### Required action:
What lines in the data below mention the string "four"? Copy them out.

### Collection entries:
-- Opening Marker --

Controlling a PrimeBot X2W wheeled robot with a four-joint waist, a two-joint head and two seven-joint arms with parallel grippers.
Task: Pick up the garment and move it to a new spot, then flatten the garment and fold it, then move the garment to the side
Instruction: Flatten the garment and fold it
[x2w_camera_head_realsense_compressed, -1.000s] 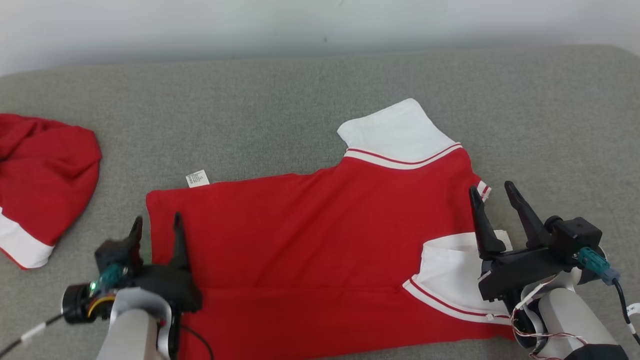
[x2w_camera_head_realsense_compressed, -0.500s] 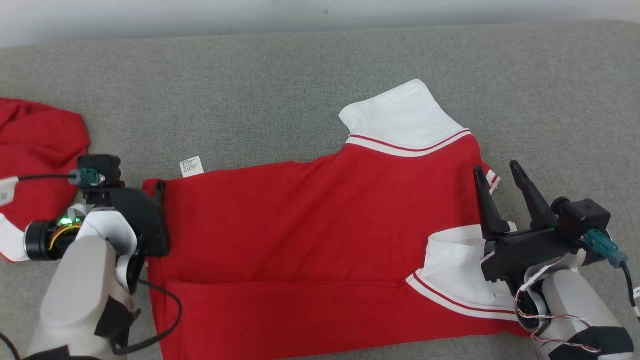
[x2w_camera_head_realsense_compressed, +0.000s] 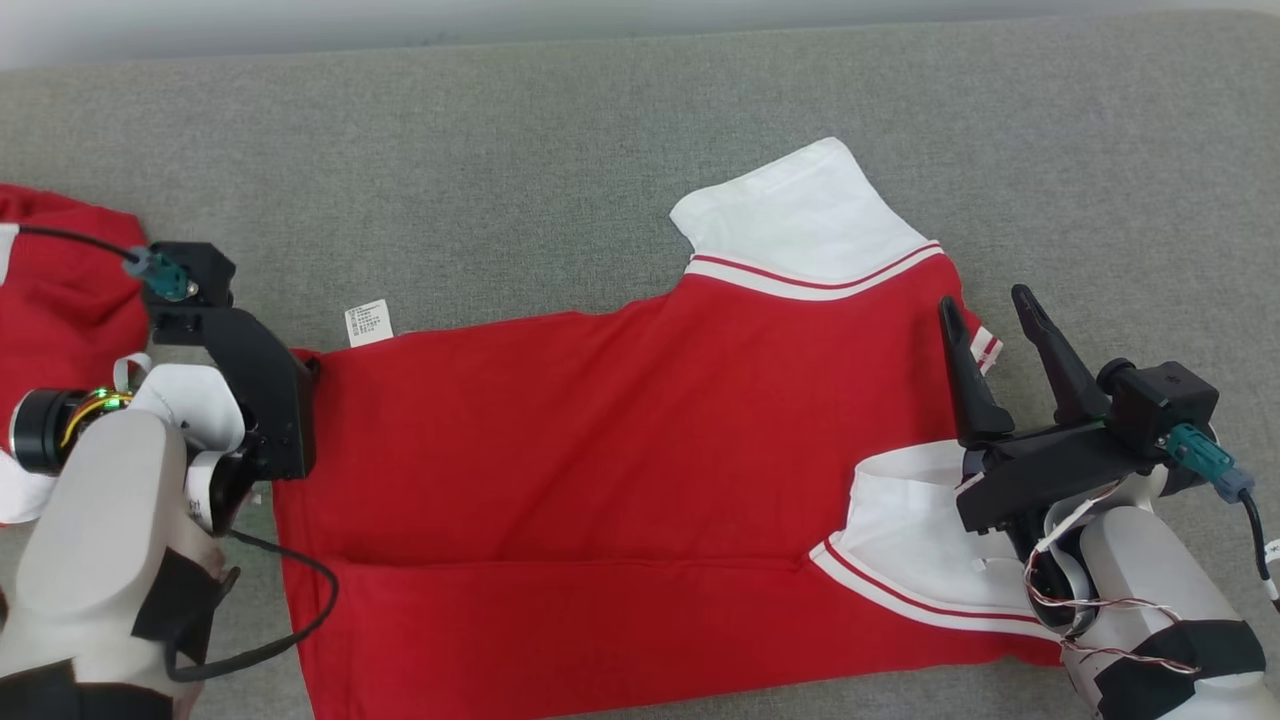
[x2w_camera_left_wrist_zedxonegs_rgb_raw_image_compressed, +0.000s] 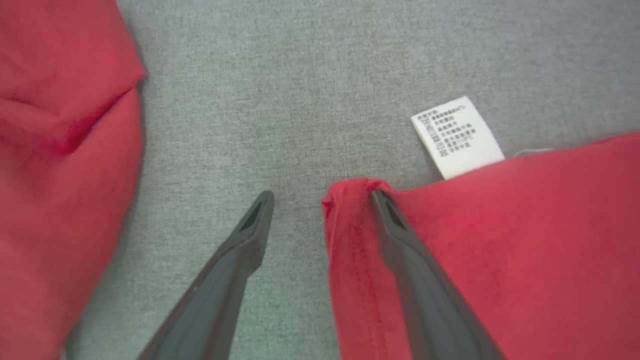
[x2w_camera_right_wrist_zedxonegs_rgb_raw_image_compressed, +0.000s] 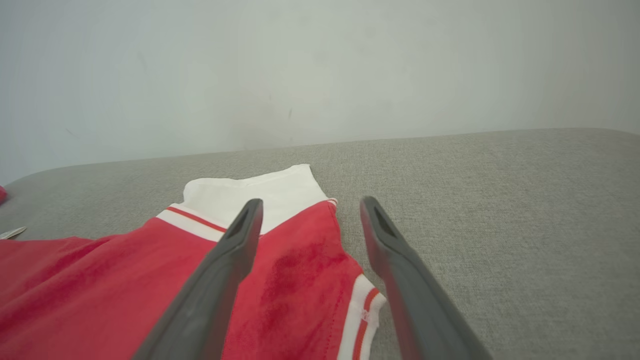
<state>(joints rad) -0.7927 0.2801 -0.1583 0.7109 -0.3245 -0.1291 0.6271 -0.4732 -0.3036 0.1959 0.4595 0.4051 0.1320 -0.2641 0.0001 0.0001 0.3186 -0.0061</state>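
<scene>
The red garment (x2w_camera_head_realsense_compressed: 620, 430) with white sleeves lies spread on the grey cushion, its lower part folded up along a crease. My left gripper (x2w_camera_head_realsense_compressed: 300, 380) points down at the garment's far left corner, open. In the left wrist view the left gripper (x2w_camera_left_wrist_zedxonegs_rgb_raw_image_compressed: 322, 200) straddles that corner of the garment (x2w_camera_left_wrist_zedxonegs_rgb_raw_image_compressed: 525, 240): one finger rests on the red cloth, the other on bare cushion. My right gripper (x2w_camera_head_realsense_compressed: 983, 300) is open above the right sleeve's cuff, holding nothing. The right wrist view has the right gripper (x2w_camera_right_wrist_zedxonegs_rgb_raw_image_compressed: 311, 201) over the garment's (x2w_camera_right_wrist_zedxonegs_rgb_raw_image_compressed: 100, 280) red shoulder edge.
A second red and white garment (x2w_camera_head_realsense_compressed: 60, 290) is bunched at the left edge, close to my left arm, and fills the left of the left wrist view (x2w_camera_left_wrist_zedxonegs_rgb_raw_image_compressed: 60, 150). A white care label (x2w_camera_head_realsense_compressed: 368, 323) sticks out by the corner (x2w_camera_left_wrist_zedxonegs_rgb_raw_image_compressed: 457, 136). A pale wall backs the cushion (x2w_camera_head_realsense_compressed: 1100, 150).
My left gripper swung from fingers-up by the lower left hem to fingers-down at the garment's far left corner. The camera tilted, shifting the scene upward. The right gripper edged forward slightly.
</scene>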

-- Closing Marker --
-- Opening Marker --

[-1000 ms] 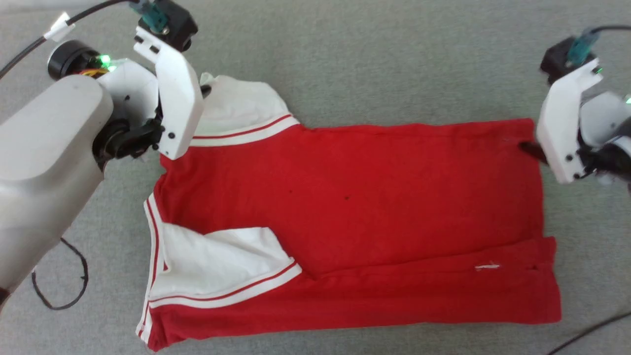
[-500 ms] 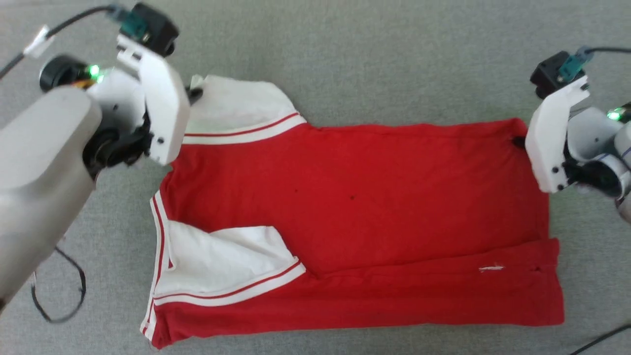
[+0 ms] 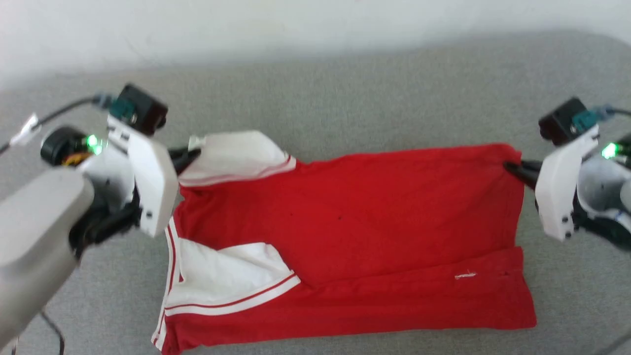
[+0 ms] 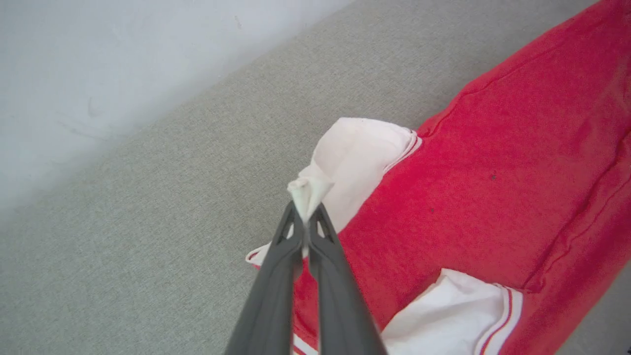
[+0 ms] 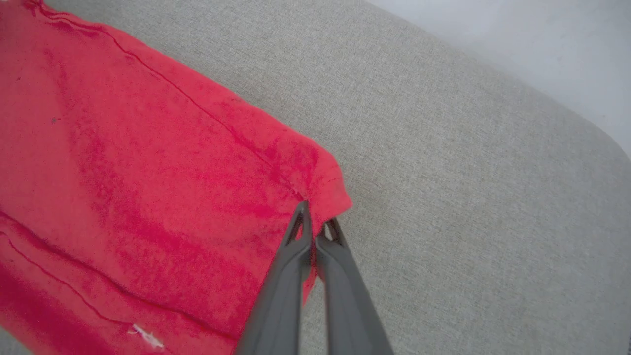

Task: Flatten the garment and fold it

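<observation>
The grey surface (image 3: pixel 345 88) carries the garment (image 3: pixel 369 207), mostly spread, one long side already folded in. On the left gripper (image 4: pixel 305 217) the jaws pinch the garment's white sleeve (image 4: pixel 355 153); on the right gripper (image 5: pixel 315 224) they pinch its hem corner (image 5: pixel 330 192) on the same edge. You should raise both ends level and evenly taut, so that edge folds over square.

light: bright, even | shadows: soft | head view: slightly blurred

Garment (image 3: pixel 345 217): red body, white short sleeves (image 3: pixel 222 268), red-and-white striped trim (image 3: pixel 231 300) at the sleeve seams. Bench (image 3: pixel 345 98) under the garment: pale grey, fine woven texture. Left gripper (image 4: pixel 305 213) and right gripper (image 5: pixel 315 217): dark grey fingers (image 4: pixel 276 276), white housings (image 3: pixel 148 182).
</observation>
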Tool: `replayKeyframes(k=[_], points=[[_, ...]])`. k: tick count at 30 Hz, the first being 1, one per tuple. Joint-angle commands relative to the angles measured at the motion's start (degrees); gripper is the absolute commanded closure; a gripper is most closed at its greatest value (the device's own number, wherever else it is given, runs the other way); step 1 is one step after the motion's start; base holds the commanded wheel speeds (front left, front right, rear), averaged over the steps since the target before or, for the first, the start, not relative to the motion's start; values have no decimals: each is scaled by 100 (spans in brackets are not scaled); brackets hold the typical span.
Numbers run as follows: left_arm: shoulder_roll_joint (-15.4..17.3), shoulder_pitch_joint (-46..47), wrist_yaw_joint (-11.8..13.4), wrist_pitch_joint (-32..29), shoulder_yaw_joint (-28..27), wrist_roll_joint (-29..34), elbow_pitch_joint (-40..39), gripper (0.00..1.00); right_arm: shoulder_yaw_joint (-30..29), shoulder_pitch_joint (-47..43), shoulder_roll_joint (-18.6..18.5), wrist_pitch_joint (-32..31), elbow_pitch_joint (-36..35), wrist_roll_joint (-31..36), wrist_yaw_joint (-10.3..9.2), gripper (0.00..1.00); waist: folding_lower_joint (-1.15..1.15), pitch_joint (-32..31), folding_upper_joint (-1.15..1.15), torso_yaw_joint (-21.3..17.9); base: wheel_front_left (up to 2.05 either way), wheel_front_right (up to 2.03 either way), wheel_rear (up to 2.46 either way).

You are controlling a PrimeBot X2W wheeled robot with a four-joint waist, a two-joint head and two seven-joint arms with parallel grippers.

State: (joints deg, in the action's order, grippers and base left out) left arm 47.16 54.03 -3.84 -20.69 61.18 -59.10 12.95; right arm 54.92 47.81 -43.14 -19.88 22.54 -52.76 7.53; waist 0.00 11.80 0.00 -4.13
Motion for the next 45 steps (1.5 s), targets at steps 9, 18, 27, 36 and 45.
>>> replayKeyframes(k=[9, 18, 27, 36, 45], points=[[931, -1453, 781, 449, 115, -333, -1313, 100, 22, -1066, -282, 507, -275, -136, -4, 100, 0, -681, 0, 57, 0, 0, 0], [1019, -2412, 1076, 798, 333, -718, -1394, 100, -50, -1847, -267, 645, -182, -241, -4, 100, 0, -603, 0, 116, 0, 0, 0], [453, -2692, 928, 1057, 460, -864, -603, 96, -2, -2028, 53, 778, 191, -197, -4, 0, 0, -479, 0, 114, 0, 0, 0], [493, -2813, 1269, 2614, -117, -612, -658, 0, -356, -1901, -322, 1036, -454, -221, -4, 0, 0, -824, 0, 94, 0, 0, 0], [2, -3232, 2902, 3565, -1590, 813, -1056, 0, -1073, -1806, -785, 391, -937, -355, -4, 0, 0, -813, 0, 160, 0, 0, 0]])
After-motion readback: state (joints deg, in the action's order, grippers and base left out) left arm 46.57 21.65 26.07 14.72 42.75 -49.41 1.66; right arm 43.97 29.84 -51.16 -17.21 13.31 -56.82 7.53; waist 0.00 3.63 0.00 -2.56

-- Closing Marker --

### Result of this task:
Controlling a PrimeBot X2W wheeled robot with a four-joint waist, a two-joint head and two seven-joint arms with parallel grippers.
You are controlling a PrimeBot X2W wheeled robot with a four-joint waist, a two-joint head and two seven-joint arms with parallel grippers.

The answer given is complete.